- **TASK DESCRIPTION**
Of all the entries below, only the lines from the one with "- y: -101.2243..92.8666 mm" up to and including the one with "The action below" are to be duplicated exactly.

- **DATA SHOWN**
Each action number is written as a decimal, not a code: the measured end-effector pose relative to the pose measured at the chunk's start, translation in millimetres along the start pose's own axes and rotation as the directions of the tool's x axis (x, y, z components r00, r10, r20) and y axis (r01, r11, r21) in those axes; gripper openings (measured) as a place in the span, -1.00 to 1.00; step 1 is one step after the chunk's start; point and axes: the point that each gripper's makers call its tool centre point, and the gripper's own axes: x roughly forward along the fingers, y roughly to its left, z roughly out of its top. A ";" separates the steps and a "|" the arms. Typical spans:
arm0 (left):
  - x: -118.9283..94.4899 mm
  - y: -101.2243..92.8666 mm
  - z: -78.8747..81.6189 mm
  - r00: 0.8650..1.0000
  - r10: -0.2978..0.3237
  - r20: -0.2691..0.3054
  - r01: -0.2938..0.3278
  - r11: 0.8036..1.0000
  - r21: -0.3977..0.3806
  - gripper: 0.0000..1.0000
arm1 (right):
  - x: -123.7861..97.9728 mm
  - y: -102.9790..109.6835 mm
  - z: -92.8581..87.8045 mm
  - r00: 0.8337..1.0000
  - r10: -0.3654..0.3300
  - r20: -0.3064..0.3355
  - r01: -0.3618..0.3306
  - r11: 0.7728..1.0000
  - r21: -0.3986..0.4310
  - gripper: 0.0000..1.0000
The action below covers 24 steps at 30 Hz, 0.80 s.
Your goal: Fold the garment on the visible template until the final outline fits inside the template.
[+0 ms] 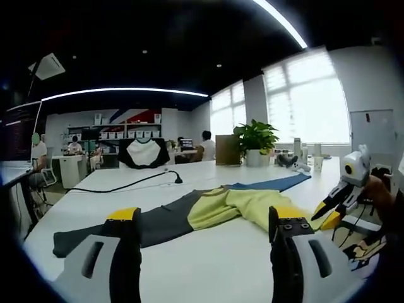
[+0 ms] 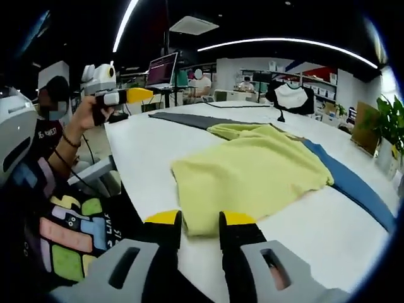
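1. In the left gripper view, the left gripper point(image 1: 205, 243) is rising from the bottom of the frame with its yellow-tipped jaws standing wide apart and holding nothing, hovering over bare white table point(image 1: 208, 265).
2. Beyond the jaws, the yellow garment point(image 1: 243, 207) is lying crumpled across the middle of the frame, its folds bunching toward the right.
3. It is resting on a long flat template strip whose dark grey part point(image 1: 151, 224) is stretching toward the lower left and whose blue part point(image 1: 271, 184) is running toward the upper right.
4. A black cable point(image 1: 126, 185) is curving over the table behind the strip, and a potted plant point(image 1: 255, 140) is standing at the far edge right of centre.
5. At the right edge the right gripper point(image 1: 331, 211) is showing, its yellow tips sitting at the garment's edge; whether they are touching the cloth cannot be told.
6. In the right gripper view, a person's hand point(image 2: 95, 113) at the upper left is holding the left gripper point(image 2: 140, 95).
7. The garment point(image 2: 252, 173) is spreading across the centre, smoother here, with its near hem just ahead of the jaws and the blue strip point(image 2: 356, 186) emerging on the right.
8. The right gripper point(image 2: 200, 221) at the bottom centre is standing with jaws nearly closed, a narrow gap between them, gripping nothing visible.
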 end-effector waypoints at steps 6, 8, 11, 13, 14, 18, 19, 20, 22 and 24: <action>0.8 -6.6 -4.5 1.000 -0.019 -0.020 0.019 1.000 0.013 0.72 | 1.7 -5.8 2.4 0.998 -0.048 0.043 0.046 0.998 0.038 -0.89; 4.0 -9.3 -7.9 0.999 -0.027 -0.028 0.027 1.000 0.006 0.71 | -1.2 -8.2 11.6 0.994 -0.056 0.090 0.054 0.998 0.024 -0.92; 7.7 -13.4 -14.9 0.998 -0.041 -0.053 0.041 0.999 -0.002 0.69 | -6.6 -14.5 26.4 0.984 -0.080 0.158 0.085 0.996 -0.022 -0.94; 8.2 -14.5 -16.6 0.997 -0.046 -0.059 0.046 0.999 -0.003 0.68 | -10.4 -18.9 30.2 0.981 -0.089 0.173 0.090 0.996 0.002 -0.94; 8.2 -15.3 -16.8 0.997 -0.050 -0.060 0.049 0.999 -0.005 0.68 | -14.2 -24.6 37.8 0.973 -0.095 0.208 0.090 0.995 0.032 -0.94; 10.0 -19.8 -16.0 0.997 -0.062 -0.052 0.061 0.998 -0.010 0.67 | -27.1 -41.8 58.5 0.959 -0.132 0.253 0.128 0.991 0.034 -0.94; 10.4 -20.7 -16.5 0.997 -0.065 -0.053 0.064 0.998 -0.010 0.67 | -29.8 -45.6 63.1 0.954 -0.145 0.263 0.142 0.989 0.030 -0.94; 12.9 -26.6 -21.4 0.994 -0.087 -0.066 0.087 0.996 -0.012 0.66 | -33.0 -49.7 67.6 0.949 -0.155 0.274 0.153 0.988 0.029 -0.94; 17.0 -32.1 -26.8 0.991 -0.107 -0.084 0.106 0.994 -0.020 0.60 | -39.1 -59.0 76.8 0.939 -0.174 0.297 0.169 0.985 0.042 -0.94; 21.1 -37.7 -27.7 0.990 -0.120 -0.081 0.117 0.993 -0.030 0.57 | -43.4 -67.5 84.3 0.930 -0.189 0.315 0.180 0.982 0.058 -0.94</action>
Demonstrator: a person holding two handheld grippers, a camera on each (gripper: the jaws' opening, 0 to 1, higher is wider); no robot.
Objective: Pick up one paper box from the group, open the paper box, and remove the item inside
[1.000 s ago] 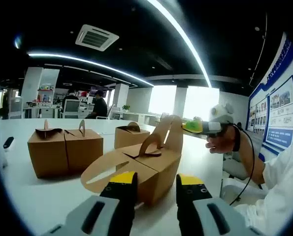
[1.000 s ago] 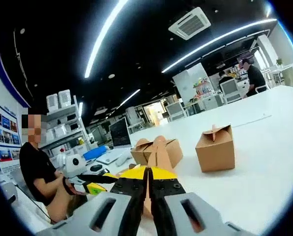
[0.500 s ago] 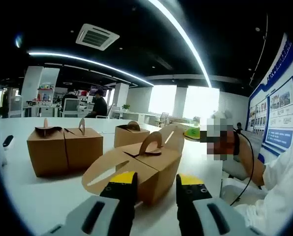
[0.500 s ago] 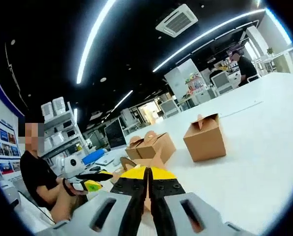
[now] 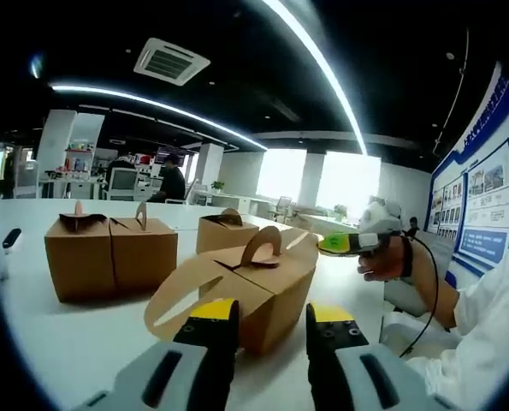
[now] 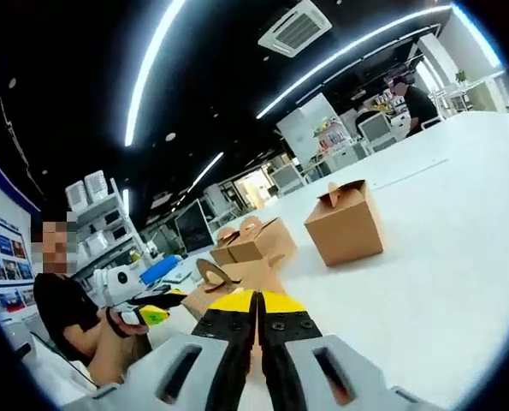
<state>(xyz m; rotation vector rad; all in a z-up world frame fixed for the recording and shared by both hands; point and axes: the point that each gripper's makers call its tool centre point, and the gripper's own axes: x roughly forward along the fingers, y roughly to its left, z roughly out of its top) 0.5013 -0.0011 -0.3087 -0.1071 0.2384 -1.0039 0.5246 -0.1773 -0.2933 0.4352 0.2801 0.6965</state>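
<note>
Over the opened paper box (image 5: 263,287), the left gripper (image 5: 269,318) is gaping while the right gripper (image 6: 256,310) is pinching its flap (image 6: 263,276).

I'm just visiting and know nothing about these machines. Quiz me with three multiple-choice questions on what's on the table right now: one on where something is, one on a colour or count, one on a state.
1. Where does the opened paper box stand in the left gripper view?
A. Just ahead of the left gripper's fingers
B. On a chair
C. Behind the closed boxes

2. What colour are the fingertips of the left gripper?
A. Red
B. Yellow
C. Blue

3. How do the right gripper's fingers stand?
A. Spread wide
B. Shut together
C. Around a cup

Answers: 1 A, the box stands on the white table right beyond the fingers. 2 B, both tips are yellow. 3 B, hardly any gap shows between them in the right gripper view.
</note>
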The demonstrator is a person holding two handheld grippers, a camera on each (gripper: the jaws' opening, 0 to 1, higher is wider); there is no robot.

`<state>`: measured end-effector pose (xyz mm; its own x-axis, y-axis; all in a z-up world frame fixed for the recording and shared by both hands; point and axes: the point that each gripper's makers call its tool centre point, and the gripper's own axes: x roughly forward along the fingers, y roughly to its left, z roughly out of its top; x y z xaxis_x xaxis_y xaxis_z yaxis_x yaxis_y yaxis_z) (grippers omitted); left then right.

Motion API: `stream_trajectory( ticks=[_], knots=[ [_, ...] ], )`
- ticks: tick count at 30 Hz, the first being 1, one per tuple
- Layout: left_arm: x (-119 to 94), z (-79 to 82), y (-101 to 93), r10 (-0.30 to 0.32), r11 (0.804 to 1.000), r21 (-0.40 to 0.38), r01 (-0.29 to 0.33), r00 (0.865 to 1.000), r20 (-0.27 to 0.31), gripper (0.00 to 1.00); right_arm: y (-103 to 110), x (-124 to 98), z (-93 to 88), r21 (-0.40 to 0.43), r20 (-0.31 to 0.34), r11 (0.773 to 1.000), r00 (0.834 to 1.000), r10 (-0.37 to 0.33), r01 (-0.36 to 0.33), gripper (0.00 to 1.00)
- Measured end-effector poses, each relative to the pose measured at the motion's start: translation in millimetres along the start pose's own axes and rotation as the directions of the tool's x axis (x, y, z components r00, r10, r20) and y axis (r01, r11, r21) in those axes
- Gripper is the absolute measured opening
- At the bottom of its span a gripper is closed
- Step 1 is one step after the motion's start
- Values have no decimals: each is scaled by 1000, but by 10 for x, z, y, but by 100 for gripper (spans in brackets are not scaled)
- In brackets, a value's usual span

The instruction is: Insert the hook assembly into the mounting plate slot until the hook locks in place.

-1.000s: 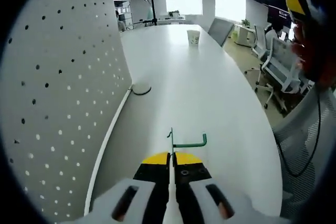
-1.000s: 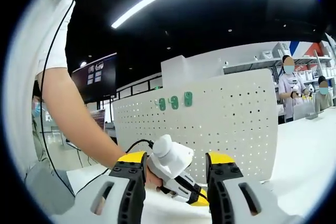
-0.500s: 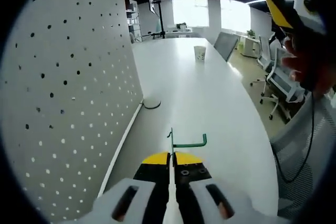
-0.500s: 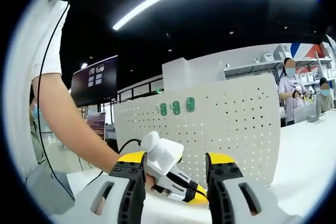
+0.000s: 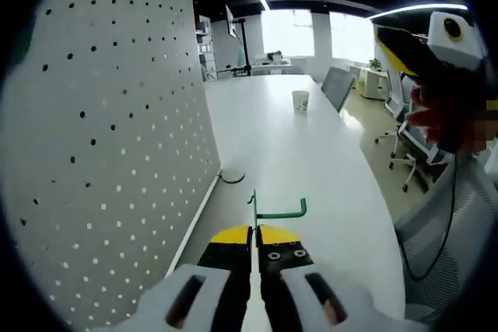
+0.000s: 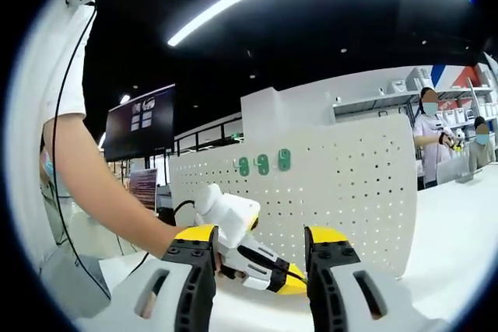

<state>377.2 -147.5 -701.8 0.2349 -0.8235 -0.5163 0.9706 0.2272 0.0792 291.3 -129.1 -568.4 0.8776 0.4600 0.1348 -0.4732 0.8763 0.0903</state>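
Left gripper (image 5: 254, 240) clamped tight on the green hook (image 5: 274, 211), poised beside the pegboard (image 5: 109, 153) above the table (image 5: 311, 153). Thin, stiff, light wire: best pinched at the stem. Right gripper (image 6: 257, 258) wide open, empty.

White pegboard (image 5: 109, 153) dotted with dark holes at left; green hook (image 5: 274, 211); yellow-tipped black jaws; three green tags (image 6: 264, 164) mid-frame; white table (image 5: 311, 161)

Hook (image 5: 274, 211) base hidden between left tongs (image 5: 255, 232).
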Motion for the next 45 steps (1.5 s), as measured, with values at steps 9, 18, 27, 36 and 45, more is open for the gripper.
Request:
stream_trajectory(
  ticks=[9,18,27,36,45],
  knots=[
    [-211,184,33,28,999,-18,-27,997,75,1,28,22,47,12,12,1000,1000,3,-3,43],
    [-440,356,50,60,998,-34,-55,985,160,1,76,57,135,10,28,1000,1000,12,-13,43],
    [-686,452,54,95,995,-47,-87,966,240,1,106,76,184,16,36,1000,999,17,-18,43],
    [-957,612,24,126,992,-71,-108,932,339,1,182,114,251,20,41,999,999,31,-32,42],
    [-1254,788,-33,152,988,-91,-125,887,435,1,247,135,281,26,44,999,998,44,-45,40]
  ],
)
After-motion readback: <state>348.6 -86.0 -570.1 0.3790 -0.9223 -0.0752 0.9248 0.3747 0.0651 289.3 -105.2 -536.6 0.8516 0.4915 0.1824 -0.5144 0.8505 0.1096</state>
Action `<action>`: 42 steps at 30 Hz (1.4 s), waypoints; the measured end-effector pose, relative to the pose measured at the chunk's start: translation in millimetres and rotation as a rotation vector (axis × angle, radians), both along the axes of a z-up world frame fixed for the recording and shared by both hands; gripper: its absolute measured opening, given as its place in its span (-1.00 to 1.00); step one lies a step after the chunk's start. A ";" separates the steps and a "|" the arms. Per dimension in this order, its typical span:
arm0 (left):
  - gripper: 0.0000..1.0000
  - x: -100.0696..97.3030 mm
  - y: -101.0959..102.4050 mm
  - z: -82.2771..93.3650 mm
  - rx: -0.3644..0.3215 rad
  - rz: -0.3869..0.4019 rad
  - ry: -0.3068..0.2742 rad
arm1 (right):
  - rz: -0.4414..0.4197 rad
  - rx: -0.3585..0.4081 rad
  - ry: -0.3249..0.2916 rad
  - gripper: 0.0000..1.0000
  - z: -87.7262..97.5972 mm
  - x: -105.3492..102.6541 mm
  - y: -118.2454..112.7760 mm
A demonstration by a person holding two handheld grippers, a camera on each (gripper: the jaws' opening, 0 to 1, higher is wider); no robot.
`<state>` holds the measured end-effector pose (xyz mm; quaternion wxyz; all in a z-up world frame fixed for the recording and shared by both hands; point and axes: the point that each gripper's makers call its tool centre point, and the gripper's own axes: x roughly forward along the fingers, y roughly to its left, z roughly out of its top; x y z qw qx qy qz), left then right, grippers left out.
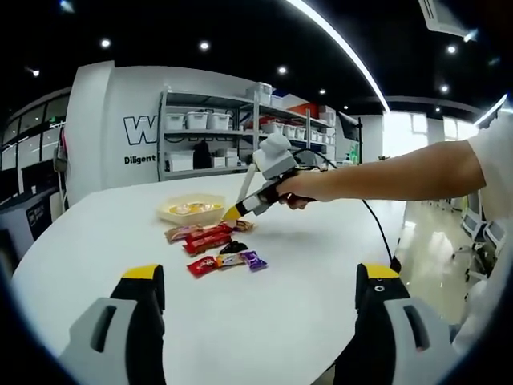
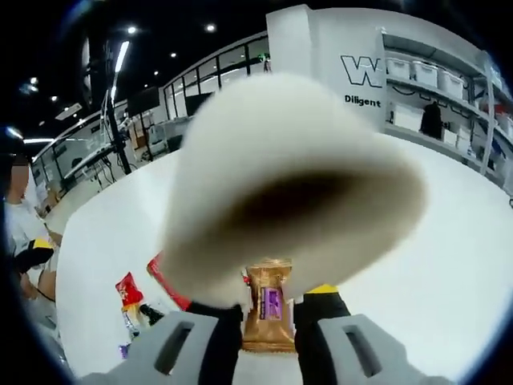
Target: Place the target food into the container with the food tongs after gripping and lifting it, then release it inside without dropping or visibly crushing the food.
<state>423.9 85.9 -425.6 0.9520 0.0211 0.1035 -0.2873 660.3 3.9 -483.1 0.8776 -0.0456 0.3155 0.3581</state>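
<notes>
A pile of wrapped snacks lies on the white table [image 1: 321, 265]: red packets [image 1: 208, 239], a small red one [image 1: 200, 266] and a purple one [image 1: 254, 260]. Behind them stands a pale yellow tray [image 1: 192, 208] with yellow food in it. A person's arm reaches in from the right holding my right gripper [image 1: 234, 213], its tip down at the pile's far edge beside the tray. Its jaws [image 2: 268, 317] press both sides of a brown snack packet [image 2: 268, 309]. My left gripper [image 1: 260, 277] hovers open over the near table, holding nothing.
A large blurred cream-white shape [image 2: 288, 176] sits close to the right gripper view's lens; I cannot tell what it is. More red packets [image 2: 128, 290] lie to the left. Shelves with white bins [image 1: 208, 120] stand behind the table. A person [image 2: 24, 233] stands at far left.
</notes>
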 end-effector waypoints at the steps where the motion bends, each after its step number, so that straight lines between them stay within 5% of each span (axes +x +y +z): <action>1: 0.94 0.9 -1.1 0.1 -0.005 -0.001 -0.001 | 0.004 0.027 0.054 -0.75 0.3 -4.9 3.3; 2: 0.94 1.2 -2.4 -0.2 -0.009 -0.004 0.000 | -0.068 0.005 0.063 -0.78 0.0 1.2 -5.3; 5: 0.94 -0.7 -8.3 -2.3 -0.005 -0.019 0.001 | -0.020 -0.045 -0.002 -0.79 1.4 -3.3 -3.7; 8: 0.94 -1.2 -8.4 -4.7 0.008 -0.027 0.004 | 0.002 0.004 -0.021 -0.77 12.8 -2.5 -0.2; 10: 0.94 0.4 -6.9 -4.8 0.002 -0.021 0.009 | -0.038 0.120 0.044 -0.77 27.7 0.9 0.4; 12: 0.95 1.4 -6.9 0.6 -0.021 -0.025 0.000 | -0.026 0.080 -0.038 -0.77 42.4 10.9 -6.3; 16: 0.94 3.3 -5.4 4.1 -0.025 -0.025 -0.012 | -0.045 0.126 -0.028 -0.76 61.1 15.5 -2.7; 20: 0.95 6.8 0.3 -7.3 -0.003 -0.024 -0.003 | -0.018 0.047 -0.081 -0.75 67.3 25.2 1.6; 23: 0.96 8.4 4.4 -11.6 -0.003 -0.013 0.002 | -0.027 0.073 -0.073 -0.74 76.0 31.7 10.4; 42: 0.95 15.3 23.7 -18.0 -0.012 0.029 0.008 | 0.052 -0.060 -0.079 -0.71 19.7 84.5 58.4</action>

- **WRITTEN RESPONSE**
  - y: -101.2243..92.8666 mm
  - z: -78.8747..81.6189 mm
  - r00: 0.8650..1.0000
  - r10: -0.2978..0.3237
  - r20: -0.2691..0.3054
  - r01: -0.2938..0.3278
  - r11: 0.8036..1.0000
  - r21: -0.3977..0.3806
  - gripper: 0.0000..1.0000
arm1 (right):
  - x: -123.7861..97.9728 mm
  - y: -102.9790..109.6835 mm
  - z: -92.8581..87.8045 mm
  - r00: 0.8337..1.0000
  - r10: -0.3654..0.3300
  - r20: -0.3064..0.3355
  - r01: -0.3618..0.3306
  - r11: 0.7728..1.0000
  - r21: -0.3986..0.4310
  - gripper: 0.0000..1.0000
The action below covers 24 steps at 30 Hz, 0.80 s.

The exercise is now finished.